F - Testing Catalog-Based Forecasts

This example shows how set up an experiment with a time-dependent model, whose forecast files already exist.

TL; DR

In a terminal, navigate to floatcsep/tutorials/case_f and type:

$ floatcsep run config.yml

After the calculation is complete, the results will be summarized in results/report.md.

Experiment Components

The source files can be found in the tutorials/case_e folder or in GitHub. The experiment structure is as follows:

case_f
    └──  etas
        ├── forecasts
            ├── etas_2016-11-14_2016-11-15.csv  (forecast files)
            ...
            └── etas_2016-11-20_2016-11-21.csv
    ├── catalog.csv
    ├── config.yml
    ├── models.yml
    └── tests.yml
  • The model to be evaluated (etas) is a collection of daily forecasts from 2016-11-14 until 2016-11-21.

Important

The forecasts must be located in a folder forecasts inside the model folder. This is meant for consistency with models based on source codes (see subsequent tutorials).

Model

The time-dependency of a model is manifested here by the provision of different forecasts, i.e., statistical descriptions of seismicity, for different time-windows. In this example, the forecasts were created from an external model https://github.com/lmizrahi/etas (doi:10.1785/0220200231), with which the experiment has no interface. This means that we use only the forecast files and no source code. We leave the handling of a model source code for subsequent tutorials.

Configuration

Time

The configuration is analogous to time-independent models with multiple time-windows (e.g., case C) with the exception that a horizon could be defined instead of intervals, which is the forecast time-window length. The experiment’s class should now be explicited as exp_class: td.

tutorials/case_f/config.yml
time_config:
  start_date: 2016-11-14T00:00:00
  end_date: 2016-11-21T00:00:00
  horizon: 1day
  exp_class: td

Note

floatCSEP is flexible with the definition of time windows/deltas. Alternative string inputs for horizon can be 1-day, 1 day, 1d, etc.

Catalog

The catalog catalog.json was obtained previously by using query_geonet and it was filtered to the testing period. However, it can be re-queried by changing its definition to:

catalog: query_geonet

Models

Some additional arguments should be passed to a time-dependent model, such as its class (‘td’ for time-dependent) and the number of simulations.

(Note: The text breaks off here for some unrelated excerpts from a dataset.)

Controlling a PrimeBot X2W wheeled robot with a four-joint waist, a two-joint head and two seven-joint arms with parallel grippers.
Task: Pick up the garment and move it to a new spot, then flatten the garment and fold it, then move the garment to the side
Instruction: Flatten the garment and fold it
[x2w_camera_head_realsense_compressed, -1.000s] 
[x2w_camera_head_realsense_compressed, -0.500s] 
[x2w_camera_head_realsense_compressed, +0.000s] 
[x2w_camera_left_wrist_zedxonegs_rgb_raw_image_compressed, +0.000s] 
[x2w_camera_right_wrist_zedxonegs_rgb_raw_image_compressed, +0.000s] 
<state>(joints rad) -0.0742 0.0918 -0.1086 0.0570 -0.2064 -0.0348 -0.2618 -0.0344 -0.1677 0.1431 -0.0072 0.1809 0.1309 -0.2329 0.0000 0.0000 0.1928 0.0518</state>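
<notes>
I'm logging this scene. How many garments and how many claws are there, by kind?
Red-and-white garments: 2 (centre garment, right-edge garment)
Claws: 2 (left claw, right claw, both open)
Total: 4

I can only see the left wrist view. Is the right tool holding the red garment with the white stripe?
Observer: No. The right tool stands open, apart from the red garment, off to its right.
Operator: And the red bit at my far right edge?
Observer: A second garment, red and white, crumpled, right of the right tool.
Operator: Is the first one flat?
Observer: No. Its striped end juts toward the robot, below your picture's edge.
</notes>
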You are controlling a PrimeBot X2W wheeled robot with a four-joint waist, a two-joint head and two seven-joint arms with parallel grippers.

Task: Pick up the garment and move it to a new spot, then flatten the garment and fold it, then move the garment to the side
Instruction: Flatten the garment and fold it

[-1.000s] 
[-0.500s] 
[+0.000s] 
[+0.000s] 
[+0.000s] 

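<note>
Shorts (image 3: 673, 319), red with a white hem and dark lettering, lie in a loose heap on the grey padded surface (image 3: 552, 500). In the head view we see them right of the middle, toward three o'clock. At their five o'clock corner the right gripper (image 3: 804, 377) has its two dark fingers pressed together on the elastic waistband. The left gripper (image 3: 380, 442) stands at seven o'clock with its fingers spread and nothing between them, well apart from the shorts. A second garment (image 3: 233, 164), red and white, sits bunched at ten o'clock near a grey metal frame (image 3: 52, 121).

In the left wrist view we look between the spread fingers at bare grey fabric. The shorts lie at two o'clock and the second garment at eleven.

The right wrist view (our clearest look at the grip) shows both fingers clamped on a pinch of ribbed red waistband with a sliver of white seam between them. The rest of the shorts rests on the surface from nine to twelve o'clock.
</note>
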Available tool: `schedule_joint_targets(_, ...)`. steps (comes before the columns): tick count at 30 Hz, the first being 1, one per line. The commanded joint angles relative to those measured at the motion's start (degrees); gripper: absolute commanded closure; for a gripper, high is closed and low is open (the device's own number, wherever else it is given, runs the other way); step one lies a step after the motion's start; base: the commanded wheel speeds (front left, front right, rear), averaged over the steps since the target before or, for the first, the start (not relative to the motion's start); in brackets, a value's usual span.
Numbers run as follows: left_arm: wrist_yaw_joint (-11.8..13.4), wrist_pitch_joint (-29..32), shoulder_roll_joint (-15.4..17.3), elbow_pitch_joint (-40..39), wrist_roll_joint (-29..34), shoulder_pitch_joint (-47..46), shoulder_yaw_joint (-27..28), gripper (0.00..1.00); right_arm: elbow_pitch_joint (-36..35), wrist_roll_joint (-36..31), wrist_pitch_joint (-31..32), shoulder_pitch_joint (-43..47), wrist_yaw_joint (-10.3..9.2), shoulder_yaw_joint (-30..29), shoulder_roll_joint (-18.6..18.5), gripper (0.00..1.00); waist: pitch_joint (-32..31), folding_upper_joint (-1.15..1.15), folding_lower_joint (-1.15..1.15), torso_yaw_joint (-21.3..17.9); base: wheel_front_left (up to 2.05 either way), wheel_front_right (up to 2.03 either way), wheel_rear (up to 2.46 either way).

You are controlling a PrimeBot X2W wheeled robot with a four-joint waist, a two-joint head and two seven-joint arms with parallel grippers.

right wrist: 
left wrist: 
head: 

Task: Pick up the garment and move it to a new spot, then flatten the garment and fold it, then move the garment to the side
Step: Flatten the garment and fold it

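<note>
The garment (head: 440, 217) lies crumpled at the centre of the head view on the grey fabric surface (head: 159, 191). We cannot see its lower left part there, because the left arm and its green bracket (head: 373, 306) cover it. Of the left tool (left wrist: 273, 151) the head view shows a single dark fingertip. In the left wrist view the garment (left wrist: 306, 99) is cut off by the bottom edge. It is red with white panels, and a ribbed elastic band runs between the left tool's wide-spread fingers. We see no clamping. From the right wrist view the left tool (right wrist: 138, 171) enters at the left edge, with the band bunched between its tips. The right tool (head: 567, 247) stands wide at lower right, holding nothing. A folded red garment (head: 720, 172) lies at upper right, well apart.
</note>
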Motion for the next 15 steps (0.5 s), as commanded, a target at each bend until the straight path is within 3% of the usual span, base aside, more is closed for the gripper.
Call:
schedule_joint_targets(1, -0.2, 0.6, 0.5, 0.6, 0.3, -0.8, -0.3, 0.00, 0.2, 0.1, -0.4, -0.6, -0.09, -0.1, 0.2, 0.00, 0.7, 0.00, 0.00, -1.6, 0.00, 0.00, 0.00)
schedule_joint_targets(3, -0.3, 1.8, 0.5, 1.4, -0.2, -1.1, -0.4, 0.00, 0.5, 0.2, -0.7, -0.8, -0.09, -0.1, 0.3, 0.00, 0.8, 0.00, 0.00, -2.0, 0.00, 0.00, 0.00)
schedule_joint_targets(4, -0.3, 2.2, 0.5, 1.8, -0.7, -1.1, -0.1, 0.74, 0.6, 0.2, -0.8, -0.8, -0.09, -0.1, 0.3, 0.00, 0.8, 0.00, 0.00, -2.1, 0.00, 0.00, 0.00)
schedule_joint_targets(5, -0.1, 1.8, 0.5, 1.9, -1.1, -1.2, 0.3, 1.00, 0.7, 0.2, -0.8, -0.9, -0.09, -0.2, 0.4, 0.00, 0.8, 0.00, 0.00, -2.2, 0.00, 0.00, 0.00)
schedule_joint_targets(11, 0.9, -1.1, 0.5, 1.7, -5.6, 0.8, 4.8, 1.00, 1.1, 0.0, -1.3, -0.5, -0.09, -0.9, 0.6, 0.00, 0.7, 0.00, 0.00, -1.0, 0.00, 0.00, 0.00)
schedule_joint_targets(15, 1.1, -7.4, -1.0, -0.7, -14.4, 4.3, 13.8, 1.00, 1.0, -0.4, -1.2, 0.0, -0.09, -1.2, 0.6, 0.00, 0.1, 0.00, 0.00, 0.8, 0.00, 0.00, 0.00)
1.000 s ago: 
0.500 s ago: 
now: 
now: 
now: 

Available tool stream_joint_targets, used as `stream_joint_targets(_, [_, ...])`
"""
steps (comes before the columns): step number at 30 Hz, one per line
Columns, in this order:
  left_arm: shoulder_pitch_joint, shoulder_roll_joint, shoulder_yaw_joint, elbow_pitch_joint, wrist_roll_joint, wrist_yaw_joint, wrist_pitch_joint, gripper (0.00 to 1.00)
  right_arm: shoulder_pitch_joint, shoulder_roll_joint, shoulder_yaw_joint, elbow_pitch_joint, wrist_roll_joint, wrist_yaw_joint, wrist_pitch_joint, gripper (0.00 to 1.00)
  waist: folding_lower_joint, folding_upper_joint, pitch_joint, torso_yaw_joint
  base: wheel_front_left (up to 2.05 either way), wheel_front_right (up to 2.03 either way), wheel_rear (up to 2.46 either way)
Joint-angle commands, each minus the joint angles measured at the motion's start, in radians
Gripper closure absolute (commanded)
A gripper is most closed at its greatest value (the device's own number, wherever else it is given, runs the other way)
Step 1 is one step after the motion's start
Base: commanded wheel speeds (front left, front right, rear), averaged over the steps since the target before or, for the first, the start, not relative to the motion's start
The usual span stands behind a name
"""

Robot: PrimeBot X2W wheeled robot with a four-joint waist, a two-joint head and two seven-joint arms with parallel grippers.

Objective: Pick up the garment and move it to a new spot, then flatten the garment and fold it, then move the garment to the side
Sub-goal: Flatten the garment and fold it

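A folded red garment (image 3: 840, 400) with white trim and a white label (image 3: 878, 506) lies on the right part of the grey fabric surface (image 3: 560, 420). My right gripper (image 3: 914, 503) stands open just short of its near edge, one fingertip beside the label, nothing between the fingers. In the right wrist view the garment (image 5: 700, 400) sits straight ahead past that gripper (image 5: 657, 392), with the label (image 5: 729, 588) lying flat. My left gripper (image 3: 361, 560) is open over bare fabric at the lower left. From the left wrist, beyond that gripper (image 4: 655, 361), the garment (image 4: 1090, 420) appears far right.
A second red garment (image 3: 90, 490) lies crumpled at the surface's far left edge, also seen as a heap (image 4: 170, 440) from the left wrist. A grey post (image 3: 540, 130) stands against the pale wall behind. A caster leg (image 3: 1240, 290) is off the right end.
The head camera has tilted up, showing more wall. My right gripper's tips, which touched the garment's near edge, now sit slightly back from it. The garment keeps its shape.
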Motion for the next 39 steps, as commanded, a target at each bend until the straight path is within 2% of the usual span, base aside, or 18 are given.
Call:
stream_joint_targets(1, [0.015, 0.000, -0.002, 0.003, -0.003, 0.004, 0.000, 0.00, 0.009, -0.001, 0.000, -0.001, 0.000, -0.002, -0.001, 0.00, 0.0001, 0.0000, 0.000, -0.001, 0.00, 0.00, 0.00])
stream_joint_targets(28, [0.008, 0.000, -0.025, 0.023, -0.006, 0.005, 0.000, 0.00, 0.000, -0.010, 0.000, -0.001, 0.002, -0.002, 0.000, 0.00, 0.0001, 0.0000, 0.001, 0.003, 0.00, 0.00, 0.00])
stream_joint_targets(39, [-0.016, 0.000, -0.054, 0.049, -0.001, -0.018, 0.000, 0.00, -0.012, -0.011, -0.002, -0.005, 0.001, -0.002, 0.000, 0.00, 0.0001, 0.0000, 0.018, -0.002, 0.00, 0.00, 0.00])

tutorials/case_f/config.yml
- etas:
    path: etas/
    class: td
    n_sims: 100

Note

For consistency with time-dependent models that will create forecasts from a source code, the path should point to the folder of the model, which itself should contain a sub-folder named {path}/forecasts where the files are located.

Important

Note that for catalog-based forecasts, the model should explicit the number of simulations. This is meant for forecast files that contain synthetic catalogs with zero-event simulations, and therefore do not contain the total number of synthetic catalogs used.

Tests

With time-dependent models, now catalog evaluations found in csep.core.catalog_evaluations can be used.

- Catalog_N-test:
    func: catalog_evaluations.number_test
    plot_func:
      - plot_number_test:
          plot_args:
            title: Test distribution
      - plot_consistency_test:
          plot_kwargs:
            one_sided_lower: True
- Catalog_S-test:
    func: catalog_evaluations.spatial_test
    plot_func:
      - plot_consistency_test:
          plot_kwargs:
            one_sided_lower: True

Note

It is possible to assign two plotting functions to a test, whose plot_args and plot_kwargs can be placed indented beneath

Running the experiment

The experiment can be run by simply navigating to the tutorials/case_h folder in the terminal and typing.

$ floatcsep run config.yml

This will automatically set all the calculation paths (testing catalogs, evaluation results, figures) and will create a summarized report in results/report.md.